**INPUT DATA:**

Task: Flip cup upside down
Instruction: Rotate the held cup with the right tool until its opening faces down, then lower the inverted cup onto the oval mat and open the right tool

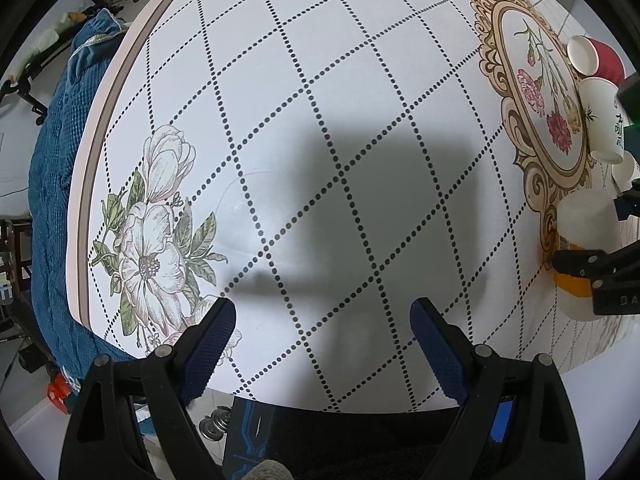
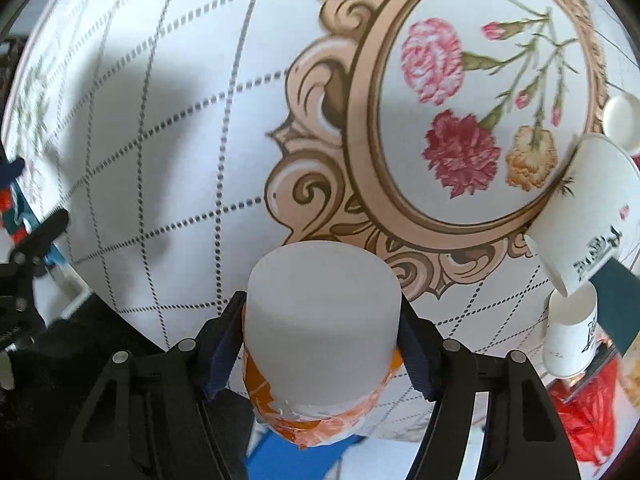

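Between your right gripper's (image 2: pixel 320 344) jaws sits the cup (image 2: pixel 322 320), pinched at its sides with its closed base facing forward, so a wrist roll can land it rim-down on the bench (image 2: pixel 160 160). Your left gripper (image 1: pixel 322 332) hovers with jaws spread, holding nothing, well apart from the paper cups (image 2: pixel 592 216) at the edge.

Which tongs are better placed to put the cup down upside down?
Right. The right tongs already clamp the orange-and-white cup above the tablecloth. The left tongs are open, empty, and apart from it.
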The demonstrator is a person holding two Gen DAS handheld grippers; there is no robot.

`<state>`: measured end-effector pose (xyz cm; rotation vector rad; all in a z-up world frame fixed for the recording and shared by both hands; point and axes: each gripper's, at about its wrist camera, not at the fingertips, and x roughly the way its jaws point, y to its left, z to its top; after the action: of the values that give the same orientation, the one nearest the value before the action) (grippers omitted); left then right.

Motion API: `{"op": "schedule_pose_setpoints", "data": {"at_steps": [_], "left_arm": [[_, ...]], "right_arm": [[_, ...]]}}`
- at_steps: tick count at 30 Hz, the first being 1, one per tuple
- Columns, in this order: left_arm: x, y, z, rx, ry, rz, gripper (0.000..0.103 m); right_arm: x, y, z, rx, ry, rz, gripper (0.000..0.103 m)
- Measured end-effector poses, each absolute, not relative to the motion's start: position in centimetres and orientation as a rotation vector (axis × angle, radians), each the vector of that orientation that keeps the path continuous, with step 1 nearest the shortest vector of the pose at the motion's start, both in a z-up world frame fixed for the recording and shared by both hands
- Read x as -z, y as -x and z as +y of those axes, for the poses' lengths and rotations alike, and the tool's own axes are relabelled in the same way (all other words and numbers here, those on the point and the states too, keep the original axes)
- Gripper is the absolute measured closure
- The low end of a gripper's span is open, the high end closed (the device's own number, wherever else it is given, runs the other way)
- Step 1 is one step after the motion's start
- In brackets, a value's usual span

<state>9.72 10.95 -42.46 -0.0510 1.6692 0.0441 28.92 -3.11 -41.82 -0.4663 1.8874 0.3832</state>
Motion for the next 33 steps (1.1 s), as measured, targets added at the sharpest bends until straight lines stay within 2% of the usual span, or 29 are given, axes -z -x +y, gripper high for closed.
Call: {"op": "schedule_pose_setpoints", "data": {"at_steps": [7,14,20,22,31,33], "left_arm": [[42.0,-11.0,9.9,-0.042,0.042,1.665,0.014],[41.9,-13.6,10.6,-0.07,0.054,1.657,0.014],[42.0,-16.0,10.4,-0.078,0.025,1.651,0.014],[41.9,-16.7,10.2,-0.076,0.017,1.647,0.014],[39.6,-18.0,8.7,-0.056,-0.001,1.615,0.014],[38.8,-17.8,8.4,-0.049,-0.016,1.607,0.014]], "right_arm": [[38.1,-30.7,-6.2,-0.334,0.248,1.701,0.031],[34.8,-32.4,-9.7,-0.237,0.015,1.338,0.031],[34.5,-30.6,-7.6,-0.168,-0.039,1.148,0.031],[36.2,-29.7,-6.3,-0.162,-0.031,1.131,0.031],[37.1,-27.3,-5.9,-0.148,-0.015,1.189,0.031],[37.0,-26.9,-6.2,-0.129,-0.028,1.211,0.022]]}}
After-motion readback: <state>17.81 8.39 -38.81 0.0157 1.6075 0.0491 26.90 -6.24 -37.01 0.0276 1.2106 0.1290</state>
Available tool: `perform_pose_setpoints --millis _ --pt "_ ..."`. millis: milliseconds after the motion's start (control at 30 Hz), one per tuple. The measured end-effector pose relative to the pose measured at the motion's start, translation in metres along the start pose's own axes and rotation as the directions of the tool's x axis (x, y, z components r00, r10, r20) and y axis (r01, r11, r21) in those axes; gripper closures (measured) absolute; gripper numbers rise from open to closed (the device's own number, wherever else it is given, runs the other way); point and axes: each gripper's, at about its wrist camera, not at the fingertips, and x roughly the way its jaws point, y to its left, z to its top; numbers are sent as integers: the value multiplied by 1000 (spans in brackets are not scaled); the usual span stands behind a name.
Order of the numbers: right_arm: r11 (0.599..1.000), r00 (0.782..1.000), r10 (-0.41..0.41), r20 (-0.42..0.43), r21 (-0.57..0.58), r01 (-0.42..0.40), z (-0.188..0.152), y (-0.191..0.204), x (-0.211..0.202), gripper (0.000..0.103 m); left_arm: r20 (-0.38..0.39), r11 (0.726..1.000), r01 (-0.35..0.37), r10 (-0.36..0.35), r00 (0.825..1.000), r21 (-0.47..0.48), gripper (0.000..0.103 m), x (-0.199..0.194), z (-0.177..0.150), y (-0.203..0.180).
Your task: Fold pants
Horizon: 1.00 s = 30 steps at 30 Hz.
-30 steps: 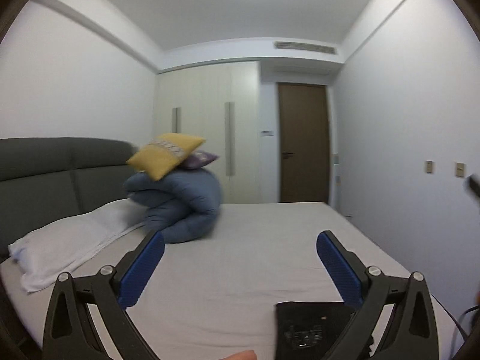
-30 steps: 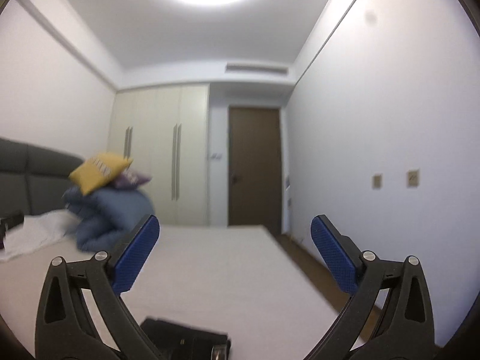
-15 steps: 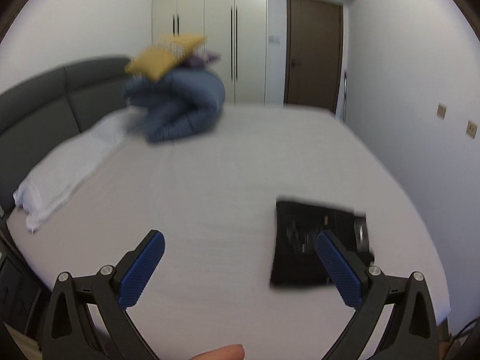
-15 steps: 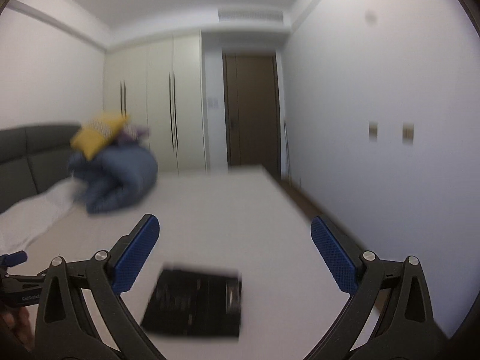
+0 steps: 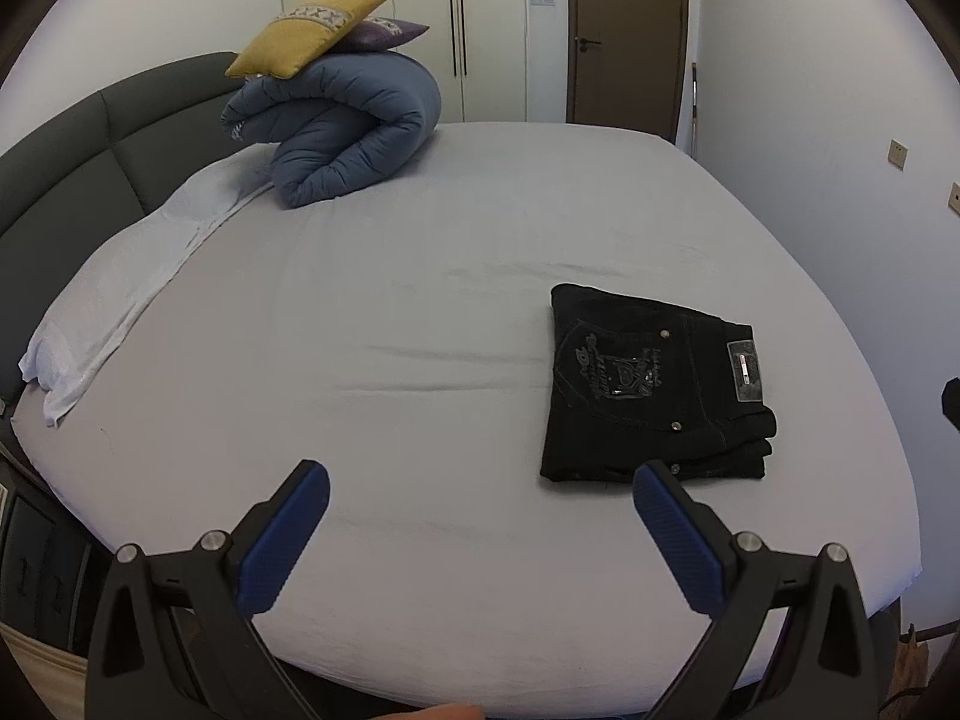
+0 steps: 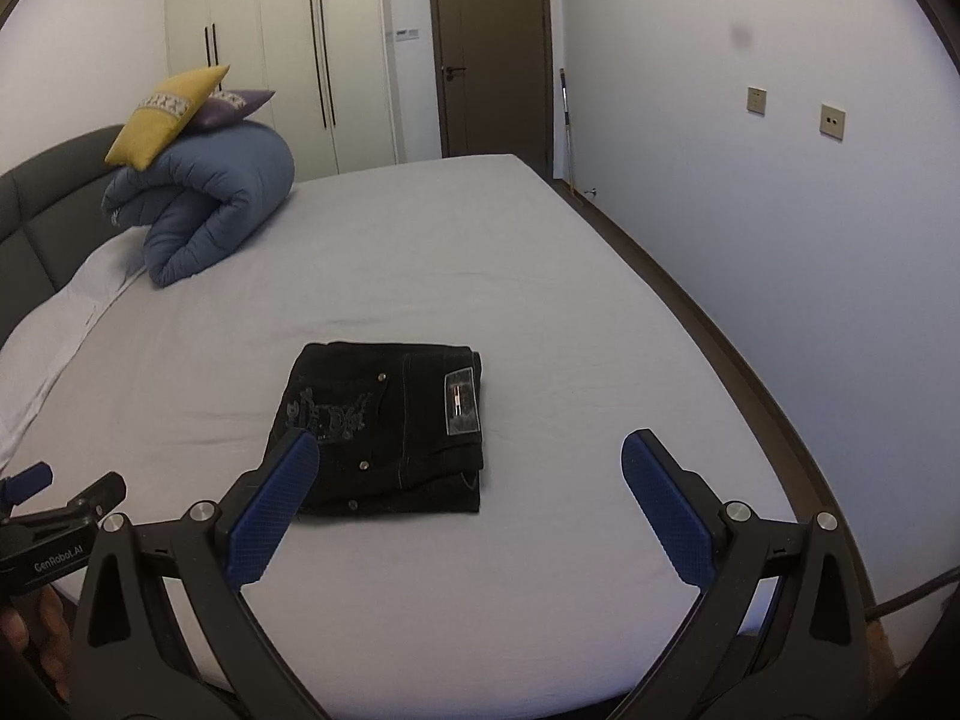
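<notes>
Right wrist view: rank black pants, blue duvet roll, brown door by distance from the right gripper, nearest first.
From the right gripper:
1. black pants, folded on the bed just ahead, toward its left finger.
2. blue duvet roll, far left, by the headboard.
3. brown door, on the far wall past the bed.

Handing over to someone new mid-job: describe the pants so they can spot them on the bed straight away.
Start at the big bed with the pale grey sheet. On its near half, towards the bare wall, lie the pants, a flat black folded square. Unlike the rolled blue duvet and yellow cushion up by the headboard, they are dark denim with a silvery waistband label.
</notes>
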Motion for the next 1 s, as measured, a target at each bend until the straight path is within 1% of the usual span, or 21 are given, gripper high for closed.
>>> perform_pose_setpoints --millis 100,333,1000 --pt "1000 1000 4 2 -12 -4 3 5 5 0 1 1000 0 0 1000 8 0 0 -2 -4" --pt "999 1000 6 3 -32 -6 13 11 -5 0 4 1000 2 -2 1000 11 0 0 -3 -8" --pt "998 1000 23 -17 -58 -24 15 21 -5 0 -13 1000 10 -10 1000 11 0 2 -10 -12"
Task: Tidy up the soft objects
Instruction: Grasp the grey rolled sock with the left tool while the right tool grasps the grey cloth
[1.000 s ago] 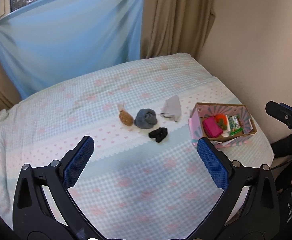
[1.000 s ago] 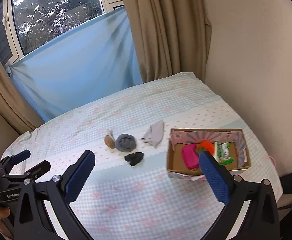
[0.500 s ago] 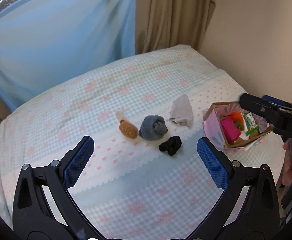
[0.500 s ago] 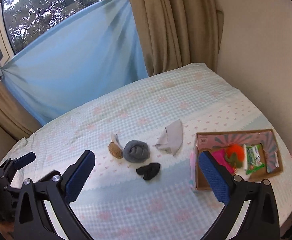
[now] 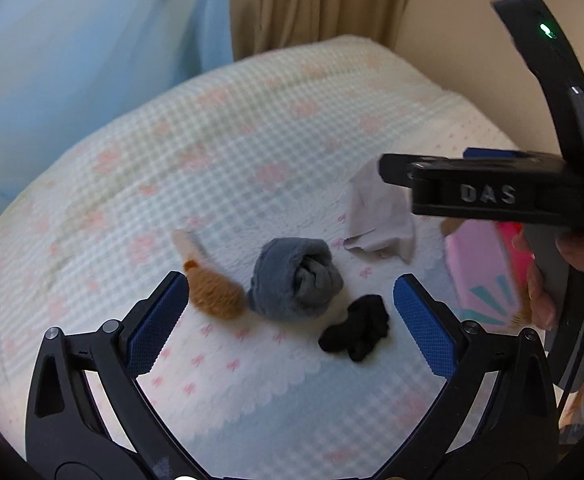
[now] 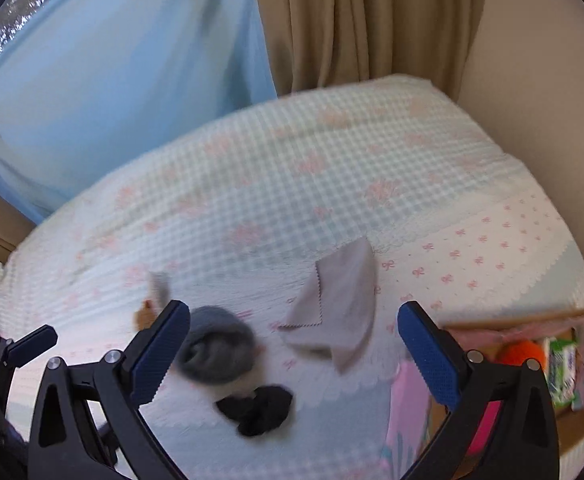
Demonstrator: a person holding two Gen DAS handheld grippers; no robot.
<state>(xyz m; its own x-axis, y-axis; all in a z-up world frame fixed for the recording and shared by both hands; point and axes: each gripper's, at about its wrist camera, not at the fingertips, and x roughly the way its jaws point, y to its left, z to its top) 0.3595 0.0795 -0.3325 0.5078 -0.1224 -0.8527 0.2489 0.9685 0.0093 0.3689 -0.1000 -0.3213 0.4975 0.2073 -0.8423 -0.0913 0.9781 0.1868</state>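
Both the left hand-held gripper (image 5: 291, 307) and right hand-held gripper (image 6: 294, 342), wide open and empty, crowd the rolled grey sock (image 5: 297, 281) on the bed (image 5: 252, 140), risking a collision or grabbing the touching orange plush toy (image 5: 214, 294).

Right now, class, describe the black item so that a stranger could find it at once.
On the checked bedspread, four soft things lie left of the pink cardboard box. The small crumpled black sock lies nearest the camera, just in front of the rolled grey sock. It is the only black, unrolled lump.
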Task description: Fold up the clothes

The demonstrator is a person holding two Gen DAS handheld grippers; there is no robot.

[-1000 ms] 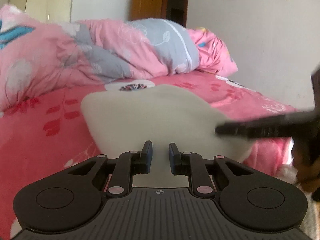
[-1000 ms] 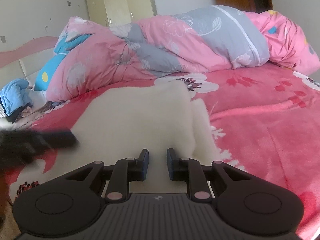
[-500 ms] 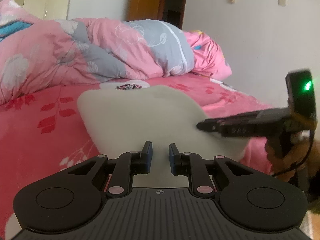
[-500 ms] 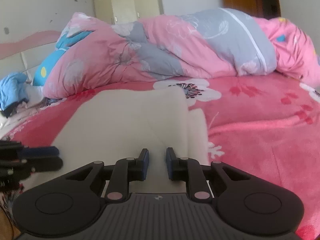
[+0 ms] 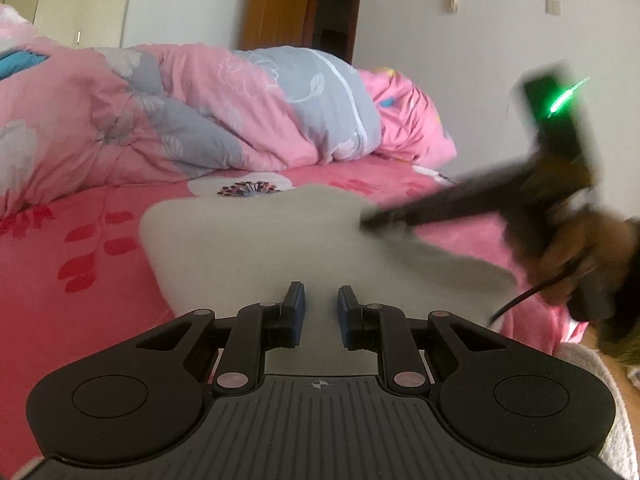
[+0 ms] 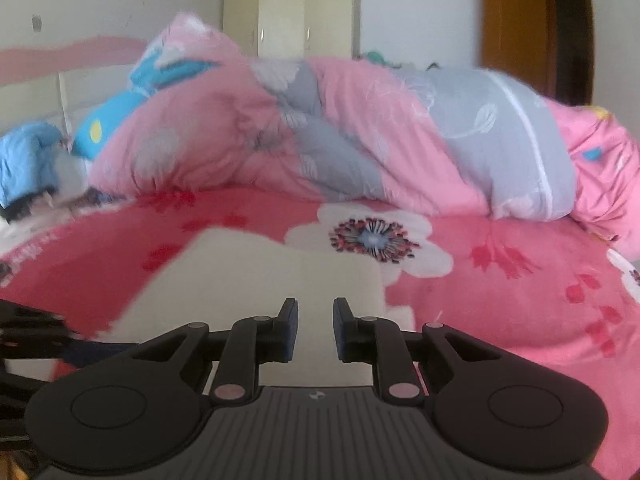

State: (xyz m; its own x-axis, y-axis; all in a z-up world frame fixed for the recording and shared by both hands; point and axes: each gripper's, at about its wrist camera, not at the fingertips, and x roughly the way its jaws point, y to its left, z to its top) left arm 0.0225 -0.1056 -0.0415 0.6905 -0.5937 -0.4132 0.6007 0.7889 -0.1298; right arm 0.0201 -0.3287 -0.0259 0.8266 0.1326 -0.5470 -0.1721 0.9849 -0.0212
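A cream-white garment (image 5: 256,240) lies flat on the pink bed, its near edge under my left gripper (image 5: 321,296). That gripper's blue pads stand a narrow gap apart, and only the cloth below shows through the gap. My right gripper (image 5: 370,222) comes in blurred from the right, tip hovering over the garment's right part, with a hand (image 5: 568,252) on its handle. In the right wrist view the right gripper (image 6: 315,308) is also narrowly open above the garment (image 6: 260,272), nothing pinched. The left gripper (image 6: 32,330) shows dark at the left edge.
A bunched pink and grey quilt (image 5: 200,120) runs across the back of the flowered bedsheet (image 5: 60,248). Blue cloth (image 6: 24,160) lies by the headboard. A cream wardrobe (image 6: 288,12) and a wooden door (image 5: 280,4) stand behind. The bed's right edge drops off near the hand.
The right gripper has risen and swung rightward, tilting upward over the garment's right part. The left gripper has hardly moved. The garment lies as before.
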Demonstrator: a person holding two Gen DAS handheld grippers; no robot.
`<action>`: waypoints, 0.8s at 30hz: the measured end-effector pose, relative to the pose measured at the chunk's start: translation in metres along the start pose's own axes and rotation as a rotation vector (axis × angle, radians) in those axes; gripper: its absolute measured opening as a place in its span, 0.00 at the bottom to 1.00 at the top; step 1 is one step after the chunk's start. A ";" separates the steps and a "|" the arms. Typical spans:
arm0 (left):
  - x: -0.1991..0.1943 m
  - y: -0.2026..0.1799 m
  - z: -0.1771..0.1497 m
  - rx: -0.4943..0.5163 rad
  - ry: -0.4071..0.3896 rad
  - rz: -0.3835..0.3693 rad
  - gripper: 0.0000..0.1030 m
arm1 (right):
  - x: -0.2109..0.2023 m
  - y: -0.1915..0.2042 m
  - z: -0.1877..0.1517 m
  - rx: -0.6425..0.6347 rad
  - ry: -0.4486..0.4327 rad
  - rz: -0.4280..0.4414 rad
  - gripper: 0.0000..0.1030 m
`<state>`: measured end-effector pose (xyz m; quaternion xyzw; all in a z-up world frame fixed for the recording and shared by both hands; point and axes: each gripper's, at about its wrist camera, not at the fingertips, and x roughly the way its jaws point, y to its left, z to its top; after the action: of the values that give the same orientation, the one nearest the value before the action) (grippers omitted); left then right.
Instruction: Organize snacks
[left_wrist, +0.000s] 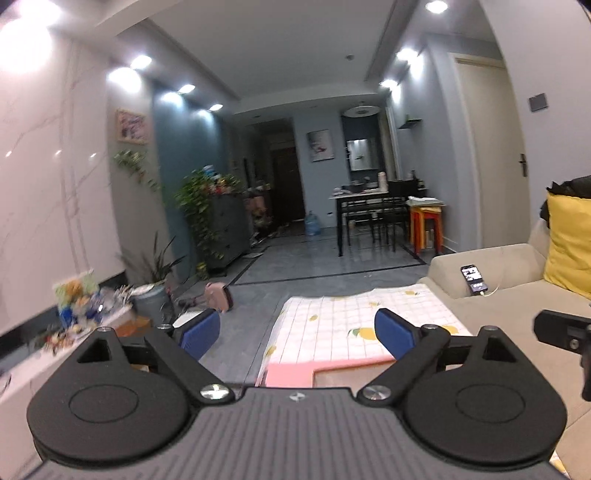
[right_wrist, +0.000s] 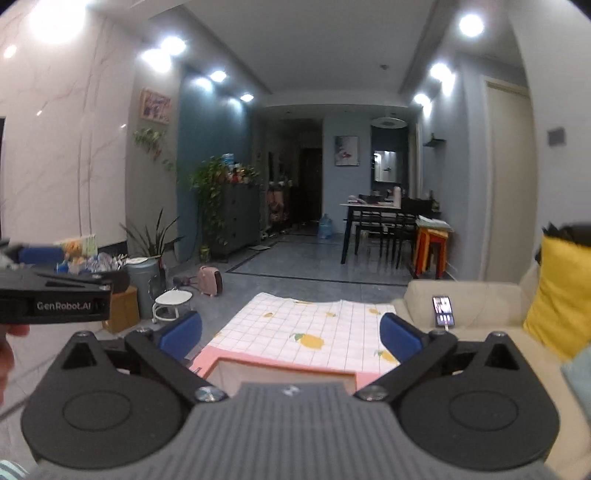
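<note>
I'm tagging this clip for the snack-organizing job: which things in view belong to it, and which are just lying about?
Job:
pink box, open top
lemon-print cloth under it
left tool, open
right tool, open
No snacks visible.

Lying about:
phone on the sofa
yellow cushion
white stool
water jug

"GenRobot.AI" in white on the left gripper (right_wrist: 55, 301) body
</note>
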<state>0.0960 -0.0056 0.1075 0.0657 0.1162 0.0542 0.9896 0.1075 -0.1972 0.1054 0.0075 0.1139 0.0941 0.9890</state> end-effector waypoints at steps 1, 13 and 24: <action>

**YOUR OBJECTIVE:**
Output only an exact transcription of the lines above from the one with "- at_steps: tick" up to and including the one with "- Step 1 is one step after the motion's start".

**TASK RESULT:**
- at_steps: tick count at 30 Hz, the first being 1, one per tuple
- Columns, in this order: left_arm: x, y, z, rx, ry, rz, gripper (0.000..0.103 m); right_arm: x, y, z, rx, ry, rz, gripper (0.000..0.103 m)
- Measured end-effector poses, each absolute, not relative to the motion's start: position in centimetres and orientation as a rotation vector (axis × angle, radians), each the vector of that orientation that keeps the path continuous, with step 1 nearest the shortest vector of the pose at the motion's start, both in a z-up world frame fixed for the recording and shared by both hands
- Read x as -z, y as -x and z as +y of those axes, for the poses' lengths and rotations alike, and the tool's own axes are relabelled in the same way (all other words and numbers here, those on the point and the states too, keep the original axes)
- Gripper is the absolute measured closure
- The low end of a gripper's span is open, the high end closed (the device's own number, wherever else it is given, runs the other way)
- Step 1 is one step after the motion's start

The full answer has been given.